Sem ter mais como segurar o tesão, peguei uma camisinha, coloquei nele e montei, fazendo-o entrar de uma só vez. Nos posicionamos de uma maneira que pudéssemos ver a Patrícia ser comida, e em pouquíssimo tempo gozamos. Meu corpo todo estremeceu, e ele conseguiu agüentar até eu terminar de gozar, e então liberou seu gozo, me apertando, tentando entrar mais fundo dentro de mim. Ficamos ali, ele ainda dentro de mim, eu jogada sobre ele, assistindo o espetáculo que a sua esposa nos proporcionava. Ela dava conta do recado! Gemia, pedia mais, rebolava e engolia o pau do Ricardo. Avisou que ia gozar, e antes mesmo de terminar de falar, já estava gozando. O orgasmo dela foi longo, e o corpo dela foi caindo para o lado, de olhos fechados, com a boca aberta, ainda aquela expressão de desejo. Eu saí de cima do Marcelo, que foi até a Patrícia e passou a beijá-la, feliz por ela estar realizando uma fantasia, dando uma bela demonstração do tesão e cumplicidade que existe entre eles.
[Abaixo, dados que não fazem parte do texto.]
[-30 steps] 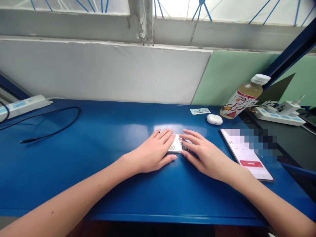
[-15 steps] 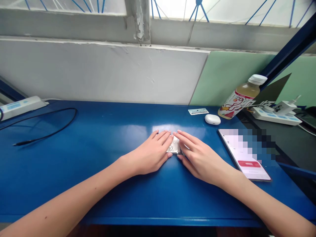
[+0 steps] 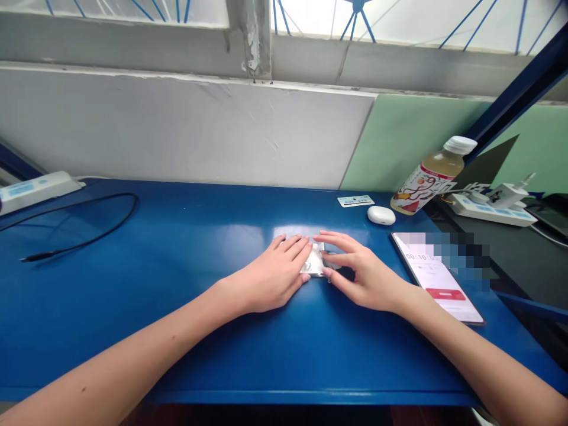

Quando olhei pra frente, os três homens que não tinham gozado ainda estavam me olhando. Os três de pau duro. Foram se aproximando, e eu passei a tocá-los. Arranquei as camisinhas dos dois, e passei a alternar as chupadas entre os três. Quando o homem grisalho disse que estava quase gozando, pedi aos três que me dessem um banho de porra. Me ajoelhei entre eles, e os três passaram a se masturbar. O grisalho foi o primeiro a gozar, melando meus ombros e meus seios. O Ricardo e o loiro gozaram praticamente ao mesmo tempo, no meu rosto, nos seios e até nos cabelos.

Essa foi a primeira das combinações que fizemos, os seis, naquela noite.